What is a Strain Gauge?

Strain gauges are essential sensing devices widely used in various industries to measure and quantify mechanical strain.

They play a vital role in understanding the behavior of materials under stress, ensuring structural integrity, and optimizing designs for improved performance. This article aims to provide a comprehensive understanding of strain gauges, shedding light on their fundamental principles and operational mechanisms.

How does a Strain Gauge Work?

A strain gauge is a sensor that measures the strain or deformation of an object under mechanical stress. It converts mechanical strain into an electrical signal by detecting changes in its electrical resistance. Typically made of a thin wire or metal foil, the strain gauge is attached to the object's surface. As the object deforms, the gauge stretches or compresses, altering its resistance. This resistance change is directly proportional to the applied strain. Strain gauges are widely used in industries like aerospace and automotive to monitor stress, analyze structural integrity, and optimize designs. They play a crucial role in understanding mechanical strain and enabling advancements in various fields.

Strain Gauge Media

Figure 1: Example of a Strain Gauge installed on a mechanical part

What does a Strain Gauge Measure?

A strain gauge measures the strain or deformation of an object. It detects and quantifies the changes in the object's shape or dimensions under mechanical stress. By converting mechanical strain into an electrical signal, the strain gauge provides a measurable output. It operates on the principle of detecting variations in its electrical resistance as the object deforms.

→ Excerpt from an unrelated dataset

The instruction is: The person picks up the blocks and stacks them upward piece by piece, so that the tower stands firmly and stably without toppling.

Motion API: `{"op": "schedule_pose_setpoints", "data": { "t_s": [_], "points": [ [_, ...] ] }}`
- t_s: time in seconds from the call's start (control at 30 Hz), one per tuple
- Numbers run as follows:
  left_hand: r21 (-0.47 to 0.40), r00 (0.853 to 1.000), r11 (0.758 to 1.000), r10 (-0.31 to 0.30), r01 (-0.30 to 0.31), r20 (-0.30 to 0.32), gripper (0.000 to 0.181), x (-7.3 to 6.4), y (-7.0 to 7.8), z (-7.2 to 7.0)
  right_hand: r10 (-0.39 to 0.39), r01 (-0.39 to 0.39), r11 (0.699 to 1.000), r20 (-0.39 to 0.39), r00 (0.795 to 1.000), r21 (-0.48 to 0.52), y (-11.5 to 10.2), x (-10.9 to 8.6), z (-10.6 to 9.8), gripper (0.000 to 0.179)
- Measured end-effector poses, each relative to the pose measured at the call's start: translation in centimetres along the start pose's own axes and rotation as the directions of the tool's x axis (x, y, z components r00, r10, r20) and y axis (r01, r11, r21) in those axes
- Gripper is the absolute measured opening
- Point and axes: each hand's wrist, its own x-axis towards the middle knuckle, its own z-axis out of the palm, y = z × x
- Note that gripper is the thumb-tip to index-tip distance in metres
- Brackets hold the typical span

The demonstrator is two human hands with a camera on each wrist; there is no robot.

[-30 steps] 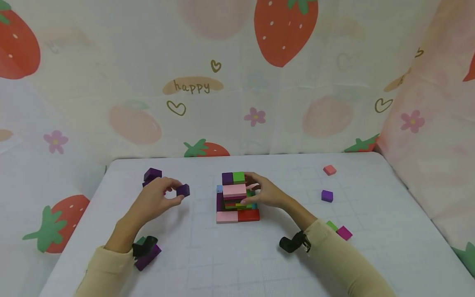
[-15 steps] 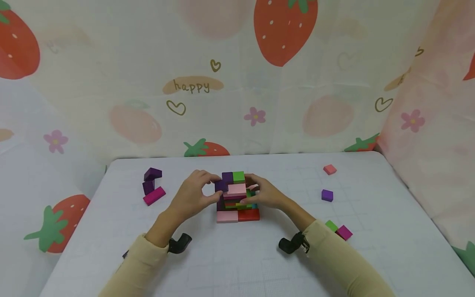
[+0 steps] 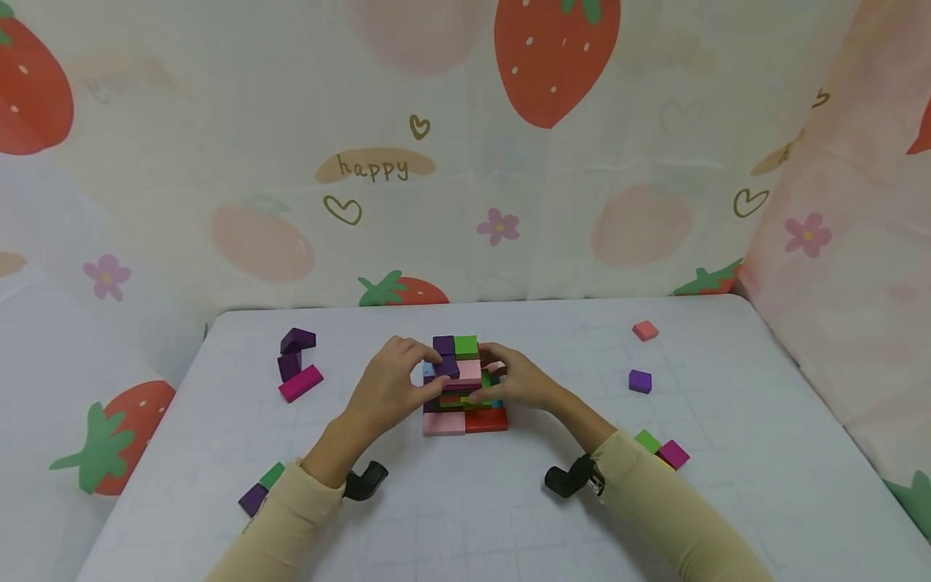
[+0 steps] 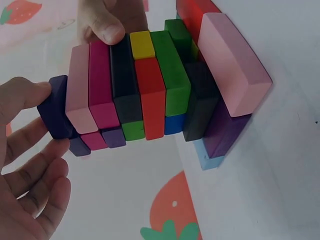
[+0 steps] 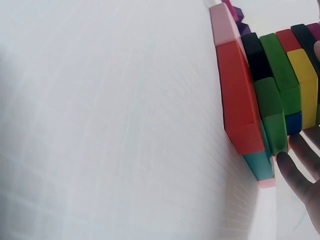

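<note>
A tower of coloured wooden blocks (image 3: 445,423) stands mid-table, with a pink and a red block at its base. My left hand (image 3: 389,388) pinches a dark purple block (image 4: 55,107) between thumb and fingertips, at the pink block on the tower's upper front. Behind it, a purple and a green block (image 3: 466,347) sit side by side on top. My right hand (image 3: 525,380) holds the tower's right side, thumb in front and fingers behind. Its thumb rests on a black block (image 4: 125,80) in the left wrist view. In the right wrist view, fingertips (image 5: 295,175) lie close to the green blocks.
At the left lie purple blocks (image 3: 289,365) and a magenta block (image 3: 301,384). Nearer, a purple and a green block (image 3: 272,475) lie by the left sleeve. At the right are a coral block (image 3: 645,331), a violet block (image 3: 640,381) and a magenta block (image 3: 673,454) beside a green one.
My left hand has carried the dark purple block rightward from the table's left to the tower's front, then slightly further right. My right hand stays at the tower.
</note>
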Motion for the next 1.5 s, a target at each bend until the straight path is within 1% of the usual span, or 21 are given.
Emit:
{"op": "schedule_pose_setpoints", "data": {
  "t_s": [0.1, 0.2, 0.37, 0.5, 0.7, 0.87, 1.03, 1.17, 1.3, 1.5],
  "points": [
    [0.023, 1.000, 1.000, 0.009, -0.009, -0.005, 0.024, -0.1, -0.1, 0.0, 0.001, -0.001, 1.000, 0.002, 1.000, 0.003, 0.0, 0.0, 0.0, 0.074],
    [0.036, 0.999, 0.999, 0.038, -0.037, -0.009, 0.024, -0.1, -0.3, 0.0, -0.007, 0.007, 1.000, 0.003, 1.000, 0.012, 0.0, 0.0, 0.0, 0.074],
    [0.029, 0.997, 0.997, 0.071, -0.070, -0.009, 0.022, -0.2, -0.5, -0.1, -0.017, 0.017, 1.000, 0.007, 1.000, 0.026, 0.1, 0.0, 0.0, 0.074],
    [0.019, 0.997, 0.997, 0.076, -0.076, -0.006, 0.025, -0.2, -0.5, -0.2, -0.017, 0.016, 0.999, 0.009, 1.000, 0.030, 0.1, -0.1, 0.0, 0.073],
    [-0.026, 0.999, 0.999, 0.046, -0.046, 0.005, 0.043, -0.2, -0.6, -0.4, -0.028, 0.028, 0.999, 0.012, 1.000, 0.022, 0.2, -0.1, -0.1, 0.074],
    [-0.052, 0.999, 0.999, 0.017, -0.016, 0.036, 0.054, 0.1, -0.9, -0.3, -0.034, 0.034, 0.999, 0.015, 0.999, 0.024, 0.1, -0.1, -0.2, 0.073],
    [-0.073, 0.996, 0.997, -0.008, 0.014, 0.083, 0.060, 0.2, -1.2, -0.2, -0.039, 0.038, 0.999, 0.022, 0.999, 0.030, 0.0, -0.2, -0.2, 0.072],
    [-0.100, 0.993, 0.994, -0.028, 0.040, 0.118, 0.060, 0.3, -1.5, -0.1, -0.043, 0.042, 0.999, 0.025, 0.999, 0.031, -0.1, -0.2, -0.3, 0.072],
    [-0.115, 0.989, 0.992, -0.038, 0.054, 0.140, 0.061, 0.5, -1.7, -0.1, -0.037, 0.037, 0.999, 0.026, 0.999, 0.028, -0.1, -0.2, -0.3, 0.073],
    [-0.139, 0.977, 0.985, -0.068, 0.098, 0.204, 0.068, 0.8, -1.8, 0.1, -0.042, 0.041, 0.999, 0.025, 0.999, 0.028, 0.0, -0.1, -0.4, 0.072]
  ]
}}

The gauge is typically attached to the surface of the object, and as the object undergoes stress or strain, the gauge stretches or compresses, causing a change in its resistance. As part of a Wheatstone bridge circuit, this resistance change is used to determine and quantify the applied strain on the object.

Figure 2: A Wheatstone bridge is an electrical circuit employed for the purpose of measuring an unknown electrical resistance.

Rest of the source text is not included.